1

I have huge dictionaries that I manipulate. More than 10 Million words are hashed. Its is too slow and some time it goes out of memory.

Is there a better way to handle these huge data structure ?

AlgoMan
  • 2,785
  • 6
  • 34
  • 40

2 Answers2

9

Yes. It's called a database. Since a dictionary was working for you (aside from memory concerns) I would suppose that an sqlite database would work fine for you. You can use the sqlite3 quite easily and it is very well documented.

Of course this will only be a good solution if you can represent the values as something like json or are willing to trust pickled data from a local file. Maybe you should post details about what you have in the values of the dictionary. (I'm assuming the keys are words, if not please correct me)
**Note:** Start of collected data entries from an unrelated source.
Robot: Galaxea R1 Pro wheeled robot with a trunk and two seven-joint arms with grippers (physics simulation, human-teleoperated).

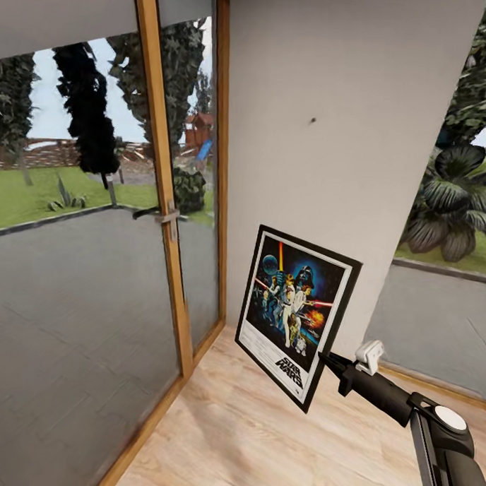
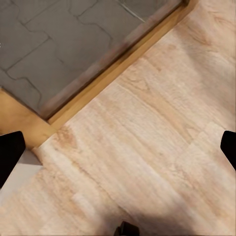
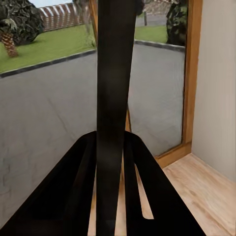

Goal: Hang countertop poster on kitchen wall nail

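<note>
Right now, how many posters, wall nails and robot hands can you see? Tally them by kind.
Posters: 1, the poster, held by the right hand.
Wall nails: 1, the nail.
Hands: 2, with the left hand over the floor.
Total: 4

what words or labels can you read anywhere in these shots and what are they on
"STAR WARS": black lettering in the white border at the bottom of the poster, which the right gripper holds by its edge.

A block of fine print in the white border just above that lettering is too small to read.

Nothing else carries text: not the wall, not the wood floor.
</note>
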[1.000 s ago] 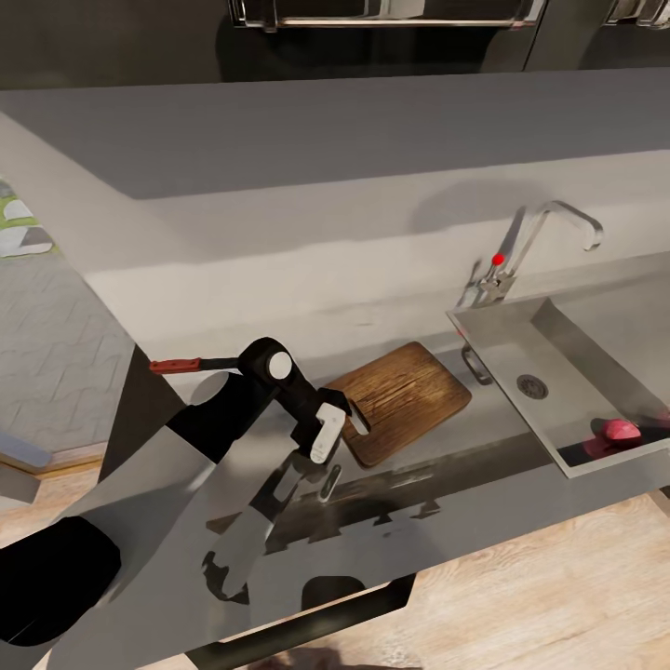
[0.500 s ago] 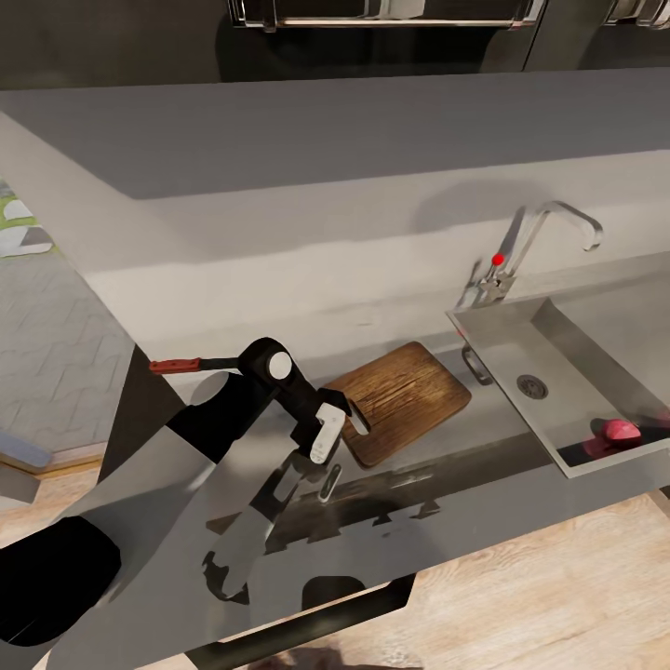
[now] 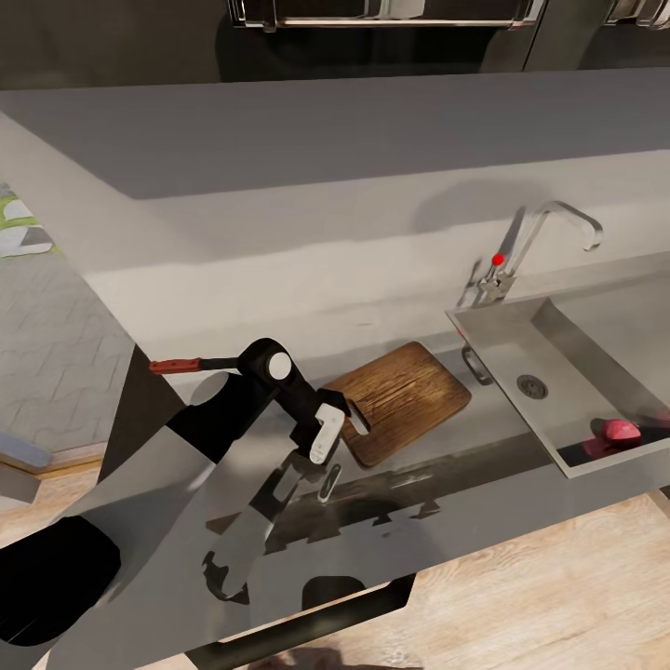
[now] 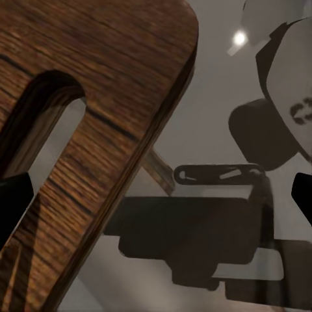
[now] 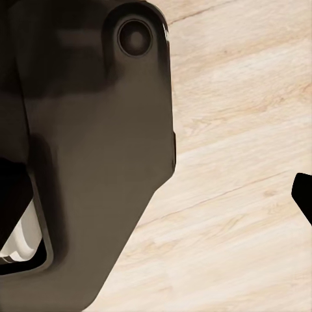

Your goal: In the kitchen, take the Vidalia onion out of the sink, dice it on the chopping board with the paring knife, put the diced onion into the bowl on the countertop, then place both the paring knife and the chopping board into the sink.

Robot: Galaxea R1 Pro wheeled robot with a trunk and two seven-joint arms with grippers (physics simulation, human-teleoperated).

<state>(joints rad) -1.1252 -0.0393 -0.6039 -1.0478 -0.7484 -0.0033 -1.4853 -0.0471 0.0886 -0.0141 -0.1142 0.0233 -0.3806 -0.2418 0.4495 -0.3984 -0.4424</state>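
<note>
Head view: left hand [image 3: 346, 426] spread wide at the chopping board [image 3: 402, 400]'s near corner on the counter [image 3: 484, 484]. Vidalia onion [image 3: 621, 430] in the sink [image 3: 521, 337] — right hand's opening I cannot tell.

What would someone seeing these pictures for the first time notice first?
Probably the brown chopping board lying on the grey countertop just left of the sink, with the left gripper at its near corner, beside the handle slot. Next, the small pinkish-red onion sitting in the sink's near right corner. The red-handled paring knife lies further left on the counter, behind the left arm.
</note>
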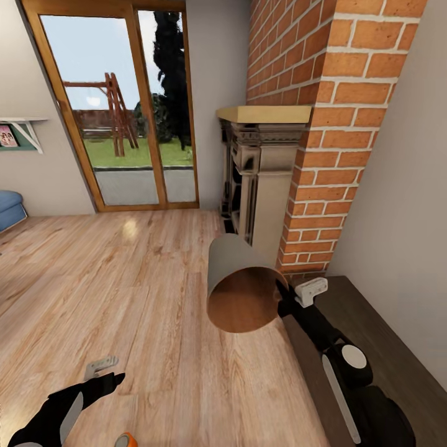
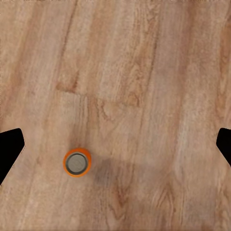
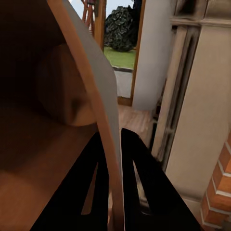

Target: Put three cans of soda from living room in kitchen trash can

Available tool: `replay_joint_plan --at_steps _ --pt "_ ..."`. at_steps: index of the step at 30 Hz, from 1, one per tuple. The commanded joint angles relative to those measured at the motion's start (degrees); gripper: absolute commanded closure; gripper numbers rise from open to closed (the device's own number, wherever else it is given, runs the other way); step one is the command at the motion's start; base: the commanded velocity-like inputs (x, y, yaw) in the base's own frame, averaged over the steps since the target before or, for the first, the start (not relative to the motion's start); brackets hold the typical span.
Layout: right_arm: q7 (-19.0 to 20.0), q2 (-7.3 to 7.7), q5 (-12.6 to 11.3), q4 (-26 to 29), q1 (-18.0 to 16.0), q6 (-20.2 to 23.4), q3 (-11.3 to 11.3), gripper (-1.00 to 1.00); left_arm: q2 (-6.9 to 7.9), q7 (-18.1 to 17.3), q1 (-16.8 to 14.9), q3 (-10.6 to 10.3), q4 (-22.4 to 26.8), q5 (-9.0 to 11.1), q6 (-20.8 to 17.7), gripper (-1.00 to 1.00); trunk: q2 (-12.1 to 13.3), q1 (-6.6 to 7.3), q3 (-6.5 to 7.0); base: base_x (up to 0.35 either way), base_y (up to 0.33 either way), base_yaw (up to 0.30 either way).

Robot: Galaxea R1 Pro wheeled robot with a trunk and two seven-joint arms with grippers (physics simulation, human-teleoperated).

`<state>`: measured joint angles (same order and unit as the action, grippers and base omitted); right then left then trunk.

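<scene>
Living room, beside the brick chimney (image 1: 347, 124) and fireplace (image 1: 261, 174). The right tool (image 3: 111, 159) is clamped on the rim of the tash can (image 1: 239, 288), one finger inside and one outside (mouth tipped toward the camera, held above the wood floor (image 1: 124, 279)). The left tool (image 2: 115, 144) hangs spread wide and empty over a can of soda (image 2: 77, 162) standing upright on the floor.

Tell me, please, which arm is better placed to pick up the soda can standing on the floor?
Left. The left gripper is open above the floor, with the can of soda upright below it. The right gripper is shut on the rim of the tash can, holding it tilted.
</scene>
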<state>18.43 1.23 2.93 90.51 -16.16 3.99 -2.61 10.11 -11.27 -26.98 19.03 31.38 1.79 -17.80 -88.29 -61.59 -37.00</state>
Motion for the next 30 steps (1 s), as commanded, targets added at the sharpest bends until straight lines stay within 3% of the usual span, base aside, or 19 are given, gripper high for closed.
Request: replay_joint_plan --at_steps 1,19,30 --pt "0.46 -0.07 -0.64 0.00 -0.02 0.06 -0.02 1.00 0.00 -0.06 0.00 -0.01 -0.01 -0.05 -0.01 -1.00 0.00 0.00 0.01 0.061 0.188 0.000" --pt "-0.15 -0.18 -0.65 -0.44 0.07 0.22 -0.18 1.00 0.00 -0.15 0.00 -0.04 0.07 -0.01 0.04 -1.00 0.00 0.00 0.01 0.020 0.056 0.000" --pt "-0.15 -0.24 -0.59 -0.60 0.08 0.23 -0.20 1.00 0.00 -0.24 0.00 -0.12 0.09 -0.03 0.04 -1.00 0.00 0.00 0.01 -0.076 0.230 0.000"
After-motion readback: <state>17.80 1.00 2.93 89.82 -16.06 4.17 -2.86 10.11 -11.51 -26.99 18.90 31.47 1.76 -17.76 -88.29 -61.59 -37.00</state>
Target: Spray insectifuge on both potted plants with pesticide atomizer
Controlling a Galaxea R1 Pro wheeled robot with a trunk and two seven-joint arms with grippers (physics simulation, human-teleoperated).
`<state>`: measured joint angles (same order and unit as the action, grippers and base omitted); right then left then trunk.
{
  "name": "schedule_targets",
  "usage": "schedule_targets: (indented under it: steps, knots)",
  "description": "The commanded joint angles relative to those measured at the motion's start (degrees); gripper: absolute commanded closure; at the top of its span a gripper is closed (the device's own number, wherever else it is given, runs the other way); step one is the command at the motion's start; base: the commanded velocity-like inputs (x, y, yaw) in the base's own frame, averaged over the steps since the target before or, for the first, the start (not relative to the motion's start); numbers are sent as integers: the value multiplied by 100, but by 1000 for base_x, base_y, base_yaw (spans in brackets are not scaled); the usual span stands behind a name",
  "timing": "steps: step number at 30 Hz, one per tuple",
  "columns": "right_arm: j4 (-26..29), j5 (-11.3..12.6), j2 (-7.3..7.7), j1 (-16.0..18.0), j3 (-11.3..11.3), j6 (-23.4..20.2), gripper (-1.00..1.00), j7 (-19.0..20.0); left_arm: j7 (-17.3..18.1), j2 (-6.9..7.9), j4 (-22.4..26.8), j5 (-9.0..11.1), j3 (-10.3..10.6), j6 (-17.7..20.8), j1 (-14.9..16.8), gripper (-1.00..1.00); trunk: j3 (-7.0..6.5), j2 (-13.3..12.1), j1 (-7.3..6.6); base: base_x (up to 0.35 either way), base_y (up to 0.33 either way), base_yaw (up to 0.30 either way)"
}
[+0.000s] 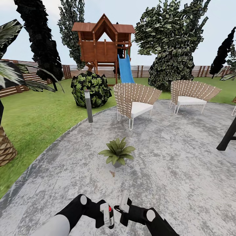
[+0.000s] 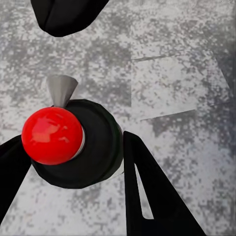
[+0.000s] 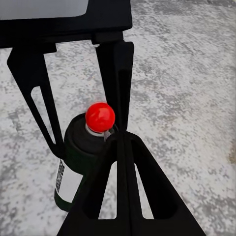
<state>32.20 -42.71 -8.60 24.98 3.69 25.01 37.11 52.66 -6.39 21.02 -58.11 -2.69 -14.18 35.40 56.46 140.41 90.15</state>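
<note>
The pesticide atomizer [image 1: 111,211], a dark bottle with a black cap and a red knob, is held low in front of me by my left gripper [image 1: 107,215], which is shut on it. The left wrist view shows the knob and grey nozzle of the atomizer [image 2: 73,142] between two black fingers [image 2: 147,187]. My right gripper [image 1: 122,206] is shut, and its joined tips [image 3: 120,140] sit right beside the atomizer's [image 3: 81,147] red knob. One potted plant [image 1: 117,152] stands on the grey patio [image 1: 183,170] ahead, about an arm's length beyond the grippers.
Two woven chairs [image 1: 134,101] [image 1: 191,95] stand at the patio's far side. A grey bollard lamp [image 1: 88,106] and a round bush [image 1: 91,89] mark the lawn edge. A palm trunk [image 1: 5,147] is at left and a black leg [image 1: 227,137] at right. A wooden playhouse with a blue slide [image 1: 125,68] stands by the fence.
</note>
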Motion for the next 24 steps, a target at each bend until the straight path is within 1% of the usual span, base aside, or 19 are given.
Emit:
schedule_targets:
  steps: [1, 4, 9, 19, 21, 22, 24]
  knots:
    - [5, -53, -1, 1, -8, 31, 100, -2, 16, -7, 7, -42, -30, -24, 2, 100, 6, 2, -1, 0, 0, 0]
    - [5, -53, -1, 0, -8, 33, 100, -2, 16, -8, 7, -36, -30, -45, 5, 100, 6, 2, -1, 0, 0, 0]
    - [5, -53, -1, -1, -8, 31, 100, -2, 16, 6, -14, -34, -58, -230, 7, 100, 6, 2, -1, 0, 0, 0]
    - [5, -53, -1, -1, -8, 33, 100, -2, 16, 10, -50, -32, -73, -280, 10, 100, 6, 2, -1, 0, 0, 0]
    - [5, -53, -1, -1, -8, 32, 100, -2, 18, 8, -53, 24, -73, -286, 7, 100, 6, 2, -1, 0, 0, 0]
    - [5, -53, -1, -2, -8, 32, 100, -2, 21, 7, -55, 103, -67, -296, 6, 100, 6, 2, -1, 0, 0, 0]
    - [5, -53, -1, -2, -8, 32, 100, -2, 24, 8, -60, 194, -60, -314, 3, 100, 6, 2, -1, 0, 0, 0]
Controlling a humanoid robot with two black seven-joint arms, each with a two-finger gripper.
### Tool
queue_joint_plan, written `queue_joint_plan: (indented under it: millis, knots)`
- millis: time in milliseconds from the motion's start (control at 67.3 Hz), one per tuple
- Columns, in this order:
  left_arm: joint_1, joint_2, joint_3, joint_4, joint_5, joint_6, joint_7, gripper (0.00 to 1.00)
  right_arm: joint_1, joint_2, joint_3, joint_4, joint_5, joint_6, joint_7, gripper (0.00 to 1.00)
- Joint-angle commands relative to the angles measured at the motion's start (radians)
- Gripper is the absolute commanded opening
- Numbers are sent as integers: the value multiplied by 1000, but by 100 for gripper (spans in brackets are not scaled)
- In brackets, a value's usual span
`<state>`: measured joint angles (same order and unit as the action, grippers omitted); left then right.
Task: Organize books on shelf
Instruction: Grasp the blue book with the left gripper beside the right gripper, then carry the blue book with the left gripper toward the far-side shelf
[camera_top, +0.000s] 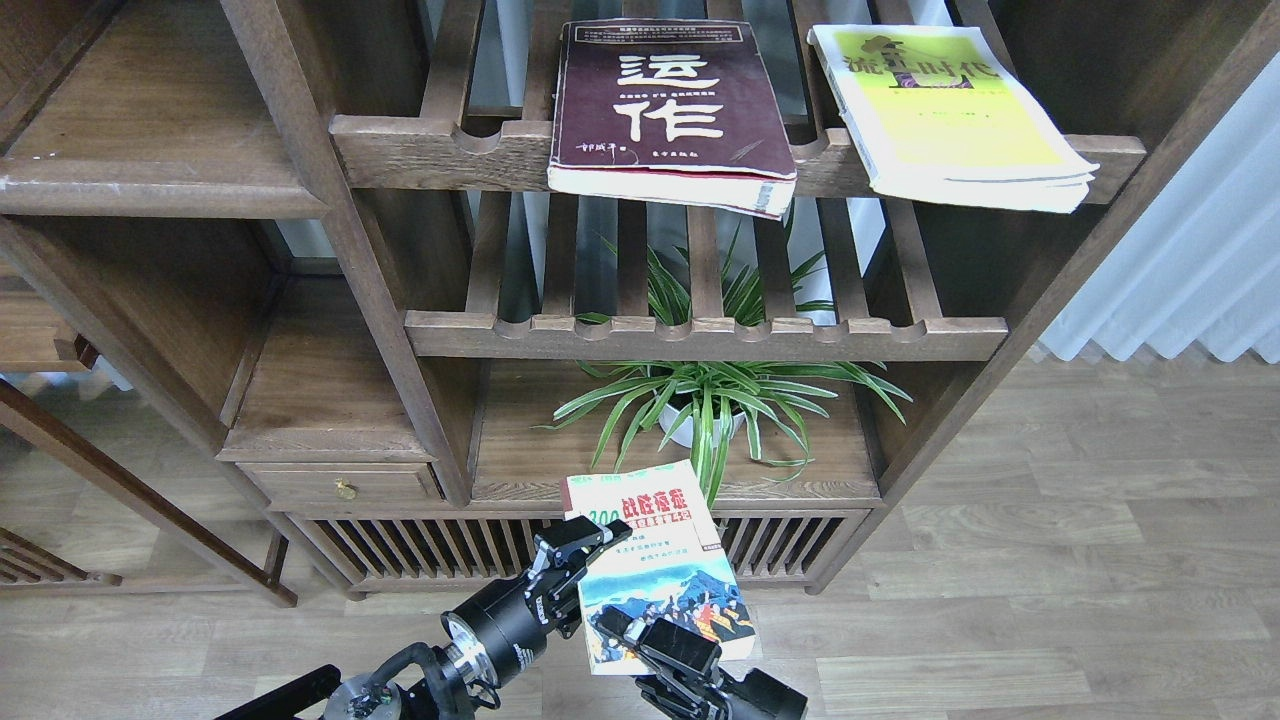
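Note:
The small "300" book (655, 560) with the blue picture is held in the air at the bottom centre, in front of the cabinet's base. My left gripper (578, 542) is shut on its left edge. My right gripper (650, 640) is shut on its lower edge, with the far finger hidden behind the cover. The thick maroon book (670, 100) lies flat on the upper slatted rack. The yellow-green book (950, 105) lies flat to its right, overhanging the rail. The solid dark-brown shelf (150, 185) is at the upper left and bare.
A potted spider plant (705, 410) stands on the low board just behind the held book. A bare slatted rack (700, 335) lies between it and the upper rack. A small drawer with a brass knob (345, 488) is at lower left. Wooden floor and a white curtain (1190, 270) are to the right.

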<state>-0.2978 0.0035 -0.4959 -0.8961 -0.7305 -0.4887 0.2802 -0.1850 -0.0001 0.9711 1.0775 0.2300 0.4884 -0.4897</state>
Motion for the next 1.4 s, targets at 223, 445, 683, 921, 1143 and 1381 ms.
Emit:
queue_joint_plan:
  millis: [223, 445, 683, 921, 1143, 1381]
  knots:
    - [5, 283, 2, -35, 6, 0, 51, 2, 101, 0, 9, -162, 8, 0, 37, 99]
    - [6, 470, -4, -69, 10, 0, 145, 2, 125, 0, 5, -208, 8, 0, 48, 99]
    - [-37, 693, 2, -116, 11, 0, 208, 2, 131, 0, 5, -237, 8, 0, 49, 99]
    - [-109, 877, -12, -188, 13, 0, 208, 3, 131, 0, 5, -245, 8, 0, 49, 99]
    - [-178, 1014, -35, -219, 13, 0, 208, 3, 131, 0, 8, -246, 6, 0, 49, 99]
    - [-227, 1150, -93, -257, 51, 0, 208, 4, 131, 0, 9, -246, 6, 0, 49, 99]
You might also want to look at not generating the whole dictionary and only processing it in chunks. This may not be practical in your particular use case (It often isn't with the sort of thing that dictionaries are used for unfortunately) but if you can think of a way, it may be worth it to redesign your algorithm to allow it.

aaronasterling
  • 68,820
  • 20
  • 127
  • 125
  • In this situation a viable alternative to a full-blown database might be the built-in `shelve` module. It provides a nice Python dictionary-like interface, so conversion ro using it should be relatively easy. – martineau Nov 19 '10 at 12:01
  • @martineau, that's a possibility. My line of thinking was that shelve would probably be significantly slower than sqlite but I could well be wrong as I haven't done any profiling on it. – aaronasterling Nov 19 '10 at 12:04
1

I'm not sure what your words point to, but I guess they're quite big structures, if memory is an issue.

I did solve a Python MemoryError problem once by switching from Python 32 bits to Python 64 bits. In fact, some Python structures had become to large for the 4 GB address space. You might want to try that, as a simple potential solution to your problem.

Eric O. Lebigot
  • 91,433
  • 48
  • 218
  • 260